About this board

Previous discussion was archived at User talk:Deansfa/Archive 1 on 2016-12-09.

Elizium23 (talkcontribs)

Greetings,

Please see Help talk:Label. Also, the Phabricator task:

Now these discussions say that supposedly, a blank label should fallback to use the English one. Does it not do this for you? That would be a bug.

If we set the "mul" language label then that should suffice, rather than spamming it to hundreds of non-English labels.

Deansfa (talkcontribs)

I often (almost always) use "mul" for family name items. But the gadget I use to fill the labels set up all the latin alphabet labels though (here). I believe it's a Wikidata gadget. Maybe they should remove it then.

Deansfa (talkcontribs)

This is always like this with English speakers, English is the default and deal with it. I'm sorry, not everyone speak English, not everyone set its language to English, this is a multilingual project. And lots of contributors, bots, etc add those labels in their language.
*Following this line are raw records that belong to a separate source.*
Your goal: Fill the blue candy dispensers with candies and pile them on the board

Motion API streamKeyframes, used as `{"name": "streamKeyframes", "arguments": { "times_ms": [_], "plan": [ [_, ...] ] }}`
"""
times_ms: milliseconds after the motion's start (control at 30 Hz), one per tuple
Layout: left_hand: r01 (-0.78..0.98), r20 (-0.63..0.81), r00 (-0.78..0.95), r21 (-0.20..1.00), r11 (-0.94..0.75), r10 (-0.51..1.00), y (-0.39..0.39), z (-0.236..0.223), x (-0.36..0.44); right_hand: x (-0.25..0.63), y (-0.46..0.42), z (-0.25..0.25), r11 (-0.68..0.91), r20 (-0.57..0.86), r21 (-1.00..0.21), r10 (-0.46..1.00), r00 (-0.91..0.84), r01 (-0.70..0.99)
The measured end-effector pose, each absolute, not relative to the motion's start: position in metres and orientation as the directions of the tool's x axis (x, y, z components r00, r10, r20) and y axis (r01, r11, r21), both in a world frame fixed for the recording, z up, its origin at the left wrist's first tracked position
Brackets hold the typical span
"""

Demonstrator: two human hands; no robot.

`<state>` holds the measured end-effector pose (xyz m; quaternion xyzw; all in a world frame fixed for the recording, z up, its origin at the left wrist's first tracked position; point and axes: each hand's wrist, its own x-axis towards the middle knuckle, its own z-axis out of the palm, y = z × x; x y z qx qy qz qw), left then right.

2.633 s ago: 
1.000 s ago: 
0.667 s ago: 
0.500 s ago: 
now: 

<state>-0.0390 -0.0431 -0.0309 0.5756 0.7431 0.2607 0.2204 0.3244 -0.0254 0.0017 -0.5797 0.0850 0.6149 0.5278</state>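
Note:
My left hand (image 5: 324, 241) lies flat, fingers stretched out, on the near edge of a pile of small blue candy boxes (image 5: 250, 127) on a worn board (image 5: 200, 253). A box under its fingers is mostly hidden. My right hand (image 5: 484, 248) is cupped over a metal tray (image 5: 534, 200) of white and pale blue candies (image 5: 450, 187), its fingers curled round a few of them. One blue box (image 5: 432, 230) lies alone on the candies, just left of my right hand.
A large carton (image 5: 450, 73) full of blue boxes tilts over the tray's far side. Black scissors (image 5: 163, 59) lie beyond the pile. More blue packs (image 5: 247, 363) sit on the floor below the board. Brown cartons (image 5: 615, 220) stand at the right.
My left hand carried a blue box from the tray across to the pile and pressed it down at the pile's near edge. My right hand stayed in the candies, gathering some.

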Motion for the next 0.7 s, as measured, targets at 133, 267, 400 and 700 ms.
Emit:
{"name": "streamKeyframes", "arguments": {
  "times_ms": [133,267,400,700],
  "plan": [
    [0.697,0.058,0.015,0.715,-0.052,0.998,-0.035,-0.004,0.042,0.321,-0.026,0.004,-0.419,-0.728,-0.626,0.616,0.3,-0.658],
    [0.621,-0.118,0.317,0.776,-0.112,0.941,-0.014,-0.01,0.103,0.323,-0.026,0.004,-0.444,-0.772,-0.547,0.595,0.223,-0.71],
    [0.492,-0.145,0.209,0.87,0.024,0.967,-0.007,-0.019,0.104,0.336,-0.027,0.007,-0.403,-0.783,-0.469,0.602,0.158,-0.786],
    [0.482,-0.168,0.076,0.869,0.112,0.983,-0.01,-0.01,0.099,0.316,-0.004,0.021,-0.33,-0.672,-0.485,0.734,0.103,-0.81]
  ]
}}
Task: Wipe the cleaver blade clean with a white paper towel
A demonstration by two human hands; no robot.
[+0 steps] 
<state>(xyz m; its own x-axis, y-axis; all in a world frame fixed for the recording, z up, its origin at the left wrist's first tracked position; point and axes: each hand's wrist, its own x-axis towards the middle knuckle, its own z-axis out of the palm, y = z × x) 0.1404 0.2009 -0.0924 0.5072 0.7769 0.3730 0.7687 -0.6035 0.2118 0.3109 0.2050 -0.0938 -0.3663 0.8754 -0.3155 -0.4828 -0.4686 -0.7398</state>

It's a common practice, I have really enough.

Elizium23 (talkcontribs)

"Adding the label in their language" is like Pope Francis (Q450675). Can you see how those labels are translated into individual languages, rather than being copy-pastes of the native name (his native name is not English, by the way.)

Deansfa (talkcontribs)

When we will start to remove label for big items like Barack Obama (Q76) because there will be system that automatically set the label in French and other languages, then I would be happy not to set it for other languages. But as for today, every wikipedia item about people has multiple labels in every language. This is not spamming.

Elizium23 (talkcontribs)

I look forward to removing these en masse. Because it is a "kludge", as we call it. You're relying on a hack to get around some software bug, some issue you see in SPARQL that isn't respecting the fallback chain of translations.

The adding of many copy-paste labels is spam, and it burdens the system, and it will slow down your queries, I guarantee it.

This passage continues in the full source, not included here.